There are also complications with alignment, and undefined behaviour when
you access memory outside any object or array.

So what do folks think of this?  It's long I know...

  +------------------------------------------------------------------------+
    For copying, and conversion to other pointer types, pointers of type
    `__norestrict B *', for all B, behave exactly like `void *'.

    Reading and writing through the pointer are defined as follows.  Let A
    be the type of the actual object pointed to, and `__norestrict B *' be
    the type of pointer used for the read or write.  Let N = (sizeof (B) +
    sizeof (A) - 1) / sizeof (A).  I.e., N is the number of objects of
    sizeof (B) that fit within sizeof (A), including a possible partial
    object.

    If pointed to object is an element of an array, let MAX = S - P, where
    S is the number of elements in the array, and P is the offset of the
    pointed to object within the array.  Otherwise MAX is 1.

    If N > MAX, then the behaviour is undefined.  This implies access
    beyond the end of an array.  [ Or whatever the standard says about such
    accesses ].  Otherwise:

    Reading through the pointer of type `__norestrict B *' shall have the
    same, implementation-defined behaviour as copying the pointed to object
    into field a[0] of a temporary of type union `{ A a[N]; B b; }', and if
    N > 1, copying N-1 subsequent elements from the array containing the
    pointed to object into subsequent elements of the array in the union
    temporary, and then reading field `b' from the temporary.

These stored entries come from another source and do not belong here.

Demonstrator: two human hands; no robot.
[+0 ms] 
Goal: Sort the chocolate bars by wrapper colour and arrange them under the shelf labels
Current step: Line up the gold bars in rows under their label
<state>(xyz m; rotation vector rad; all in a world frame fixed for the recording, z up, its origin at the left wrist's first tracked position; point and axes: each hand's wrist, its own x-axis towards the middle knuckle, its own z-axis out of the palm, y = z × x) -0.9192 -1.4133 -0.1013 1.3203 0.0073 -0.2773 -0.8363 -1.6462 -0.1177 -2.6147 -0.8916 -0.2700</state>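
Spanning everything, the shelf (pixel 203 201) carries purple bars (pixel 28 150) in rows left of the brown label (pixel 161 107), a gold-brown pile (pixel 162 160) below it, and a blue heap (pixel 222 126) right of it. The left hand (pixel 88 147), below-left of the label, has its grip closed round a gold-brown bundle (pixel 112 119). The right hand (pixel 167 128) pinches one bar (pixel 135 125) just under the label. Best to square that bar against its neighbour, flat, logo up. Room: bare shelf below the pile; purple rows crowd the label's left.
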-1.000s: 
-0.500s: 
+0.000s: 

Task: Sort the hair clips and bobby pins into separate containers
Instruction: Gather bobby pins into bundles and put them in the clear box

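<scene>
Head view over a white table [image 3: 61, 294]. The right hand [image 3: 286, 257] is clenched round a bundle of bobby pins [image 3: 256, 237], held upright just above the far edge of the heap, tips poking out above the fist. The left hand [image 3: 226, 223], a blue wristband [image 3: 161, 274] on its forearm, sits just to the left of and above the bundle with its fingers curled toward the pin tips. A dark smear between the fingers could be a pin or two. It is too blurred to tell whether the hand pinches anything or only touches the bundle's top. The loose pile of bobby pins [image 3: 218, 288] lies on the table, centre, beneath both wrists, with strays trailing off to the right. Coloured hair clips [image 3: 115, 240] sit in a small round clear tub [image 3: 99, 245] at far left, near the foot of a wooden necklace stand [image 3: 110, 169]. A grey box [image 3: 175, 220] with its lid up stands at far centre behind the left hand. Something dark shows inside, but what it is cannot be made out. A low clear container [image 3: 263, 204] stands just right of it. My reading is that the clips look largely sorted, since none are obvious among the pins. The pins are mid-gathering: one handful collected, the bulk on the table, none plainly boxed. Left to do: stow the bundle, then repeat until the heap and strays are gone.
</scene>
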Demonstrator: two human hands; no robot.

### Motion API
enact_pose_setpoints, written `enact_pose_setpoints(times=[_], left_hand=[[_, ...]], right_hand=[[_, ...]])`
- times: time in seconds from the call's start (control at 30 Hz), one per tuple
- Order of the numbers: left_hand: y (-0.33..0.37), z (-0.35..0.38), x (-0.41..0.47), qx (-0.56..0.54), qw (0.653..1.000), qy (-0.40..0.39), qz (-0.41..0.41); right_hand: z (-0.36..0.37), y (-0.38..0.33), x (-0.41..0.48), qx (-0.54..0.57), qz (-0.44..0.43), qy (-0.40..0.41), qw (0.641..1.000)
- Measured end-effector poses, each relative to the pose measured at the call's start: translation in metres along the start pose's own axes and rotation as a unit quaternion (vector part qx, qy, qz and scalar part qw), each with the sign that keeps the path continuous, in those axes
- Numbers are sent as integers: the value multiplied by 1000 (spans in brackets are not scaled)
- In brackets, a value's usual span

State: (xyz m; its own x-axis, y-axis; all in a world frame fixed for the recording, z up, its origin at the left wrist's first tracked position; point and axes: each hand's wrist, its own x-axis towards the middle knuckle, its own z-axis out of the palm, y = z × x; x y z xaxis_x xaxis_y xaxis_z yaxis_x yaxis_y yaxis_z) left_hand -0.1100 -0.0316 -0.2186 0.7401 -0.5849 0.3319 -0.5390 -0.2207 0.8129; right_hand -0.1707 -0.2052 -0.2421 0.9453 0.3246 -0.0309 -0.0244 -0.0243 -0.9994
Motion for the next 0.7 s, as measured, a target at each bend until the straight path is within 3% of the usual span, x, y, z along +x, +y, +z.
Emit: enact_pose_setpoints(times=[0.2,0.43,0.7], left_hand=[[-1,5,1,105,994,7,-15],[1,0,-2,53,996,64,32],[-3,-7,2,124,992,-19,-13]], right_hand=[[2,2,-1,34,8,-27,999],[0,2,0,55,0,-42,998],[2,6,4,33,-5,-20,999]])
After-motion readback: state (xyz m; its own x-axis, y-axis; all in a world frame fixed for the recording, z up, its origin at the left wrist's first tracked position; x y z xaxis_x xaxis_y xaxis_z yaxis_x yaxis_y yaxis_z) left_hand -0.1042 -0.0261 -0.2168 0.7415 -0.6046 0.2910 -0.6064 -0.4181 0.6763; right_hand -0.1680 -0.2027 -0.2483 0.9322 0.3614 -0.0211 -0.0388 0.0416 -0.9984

    Writing through the pointer of type `__norestrict B *' shall have the
    same, implementation-defined behaviour as writing to field b of a
    temporary of type `union { A a[N]; B b; }', and then copying field a[0]
    into the pointed to object, and if N > 1, copying N-1 subsequent
    elements from the array in the union temporary to subsequent elements
    of the array containing the pointed to object.

    For reading and writing, the order of the N copies is not defined --
    they may occur simultaneously, independently or in any combination.  A
    volatile qualification on A does not change this.  A const
    qualification is honoured by disallowing writes in the usual way.
  +------------------------------------------------------------------------+

> > Yeah, and it might be simplest to just rename it "__typealias", define
> > its behavior in terms of GCC's aliasing assumptions, and forget about
> > every trying to standardize it.

It's so obviously what we're going to anyway :-)

But GCC's aliasing assumptions are not _that_ well defined, and we probably
want to be cautious about restrict future optimisations too.  So pinning
down what users can expect from __norestrict is a good idea.